🤖 AI Summary
This work addresses the challenges of federated learning across heterogeneous high-performance computing (HPC) facilities, where batch schedulers induce stochastic queuing delays that impede synchronous methods and cause stale updates in asynchronous approaches. To mitigate these issues, the authors propose FedQueue, the first protocol to explicitly model HPC queuing delays within the federated learning pipeline. FedQueue dynamically allocates local computation based on online predictions of per-node queuing times, employs deadline-aware admission control to buffer late-arriving updates, and incorporates a staleness-aware aggregation mechanism.
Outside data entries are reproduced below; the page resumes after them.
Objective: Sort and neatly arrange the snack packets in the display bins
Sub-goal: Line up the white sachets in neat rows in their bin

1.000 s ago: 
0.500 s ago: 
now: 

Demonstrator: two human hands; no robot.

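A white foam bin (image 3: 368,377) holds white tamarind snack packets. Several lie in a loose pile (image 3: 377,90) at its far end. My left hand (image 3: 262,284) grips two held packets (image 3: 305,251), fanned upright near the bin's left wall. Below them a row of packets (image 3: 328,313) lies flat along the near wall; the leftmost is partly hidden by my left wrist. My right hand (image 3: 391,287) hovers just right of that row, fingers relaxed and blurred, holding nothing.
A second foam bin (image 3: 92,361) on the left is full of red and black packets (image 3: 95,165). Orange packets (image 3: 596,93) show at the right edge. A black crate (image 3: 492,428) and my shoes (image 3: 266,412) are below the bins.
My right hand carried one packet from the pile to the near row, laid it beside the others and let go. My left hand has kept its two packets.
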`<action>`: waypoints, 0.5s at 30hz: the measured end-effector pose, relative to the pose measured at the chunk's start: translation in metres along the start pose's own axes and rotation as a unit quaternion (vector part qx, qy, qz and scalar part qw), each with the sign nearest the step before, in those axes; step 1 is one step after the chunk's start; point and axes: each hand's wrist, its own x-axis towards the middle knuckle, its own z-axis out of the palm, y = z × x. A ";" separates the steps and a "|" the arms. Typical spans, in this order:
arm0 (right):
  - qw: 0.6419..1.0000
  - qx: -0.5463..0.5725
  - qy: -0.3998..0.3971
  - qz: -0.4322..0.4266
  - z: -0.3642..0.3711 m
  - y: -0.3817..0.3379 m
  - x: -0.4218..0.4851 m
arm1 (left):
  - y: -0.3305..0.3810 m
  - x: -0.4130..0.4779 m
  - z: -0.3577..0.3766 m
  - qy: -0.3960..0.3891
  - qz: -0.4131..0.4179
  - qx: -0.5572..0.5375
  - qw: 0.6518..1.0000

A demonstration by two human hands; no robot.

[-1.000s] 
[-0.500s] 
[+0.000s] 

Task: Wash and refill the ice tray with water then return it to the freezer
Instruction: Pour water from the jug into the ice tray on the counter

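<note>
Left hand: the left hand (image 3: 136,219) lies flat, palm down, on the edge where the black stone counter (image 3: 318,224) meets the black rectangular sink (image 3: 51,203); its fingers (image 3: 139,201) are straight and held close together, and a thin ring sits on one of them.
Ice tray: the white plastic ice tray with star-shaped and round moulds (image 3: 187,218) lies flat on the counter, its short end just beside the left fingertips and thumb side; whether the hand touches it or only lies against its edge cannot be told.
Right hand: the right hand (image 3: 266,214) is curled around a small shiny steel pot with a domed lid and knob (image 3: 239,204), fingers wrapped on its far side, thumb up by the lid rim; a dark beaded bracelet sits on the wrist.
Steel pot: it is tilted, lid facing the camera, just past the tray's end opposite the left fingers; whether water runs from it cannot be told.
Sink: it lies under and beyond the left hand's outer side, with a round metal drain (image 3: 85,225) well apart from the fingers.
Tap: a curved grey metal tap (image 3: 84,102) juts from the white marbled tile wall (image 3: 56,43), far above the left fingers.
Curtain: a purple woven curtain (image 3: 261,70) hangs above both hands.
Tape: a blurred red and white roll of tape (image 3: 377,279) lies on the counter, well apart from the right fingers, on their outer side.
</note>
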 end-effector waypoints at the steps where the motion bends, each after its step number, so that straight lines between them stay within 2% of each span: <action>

The paper establishes convergence guarantees for non-convex objectives and ensures bounded staleness with high probability. Empirical evaluations across real multi-facility HPC environments demonstrate that FedQueue achieves a 20.5% speedup over baseline methods and reduces time-to-target accuracy by approximately 34% under high queuing variance and non-IID data distributions.
📝 Abstract
Federated learning (FL) across multiple HPC facilities faces stochastic admission delays from batch schedulers that dominate wall-clock time. Synchronous FL suffers from severe stragglers, while asynchronous FL accumulates stale updates when queues spike. We propose FedQueue, a queue-aware FL protocol that incorporates scheduler delays directly into training and aggregation, which (i) predicts per-facility queue delays online to budget local work, (ii) applies cutoff-based admission that buffers late arrivals to bound staleness, and (iii) performs staleness-aware aggregation to stabilize heterogeneous local workloads. We prove the convergence for non-convex objectives at rate $\mathcal{O}(1/\sqrt{R})$ under bounded staleness, and show that the admission controls yield bounded staleness with high probability under queue-prediction error. Real-world cross-facility deployment of FedQueue shows 20.5% improvement over baseline algorithms. Controlled queue simulations demonstrate robust improvement over the baselines; in particular, about 34% reduction in time to reach a target accuracy level under high queue variance and non-IID partitions.